- What is needed: Here is the listing. Print it exactly.

- Data extract:
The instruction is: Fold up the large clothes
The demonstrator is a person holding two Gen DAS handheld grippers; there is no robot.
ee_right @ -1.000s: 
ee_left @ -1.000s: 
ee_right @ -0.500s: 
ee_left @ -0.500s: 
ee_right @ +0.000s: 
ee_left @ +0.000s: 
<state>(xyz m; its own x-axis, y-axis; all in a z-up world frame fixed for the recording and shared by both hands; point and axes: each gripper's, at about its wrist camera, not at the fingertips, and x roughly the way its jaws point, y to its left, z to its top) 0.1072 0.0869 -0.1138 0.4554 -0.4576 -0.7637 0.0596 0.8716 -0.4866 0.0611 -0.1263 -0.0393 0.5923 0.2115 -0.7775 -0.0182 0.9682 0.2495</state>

- Task response:
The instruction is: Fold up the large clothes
The demonstrator is a person holding two Gen DAS handheld grippers; there is no robot.
ee_right @ -1.000s: 
ee_left @ -1.000s: 
ee_right @ -0.500s: 
ee_left @ -0.500s: 
ee_right @ +0.000s: 
ee_left @ +0.000s: 
<state>(xyz m; its own x-axis, y-axis; all in a z-up world frame fixed for the recording and shared by both hands; point and axes: each gripper's, at about its wrist camera, not at the fingertips, and x roughly the way its jaws point, y to its left, z to its top) 0.1072 0.0869 -0.1138 0.4554 -0.4576 -0.7637 0.0596 0.8716 -0.4866 0.0611 -0.1263 -0.0393 0.5923 0.2115 -0.7775 -0.0182 0.9682 0.2495</state>

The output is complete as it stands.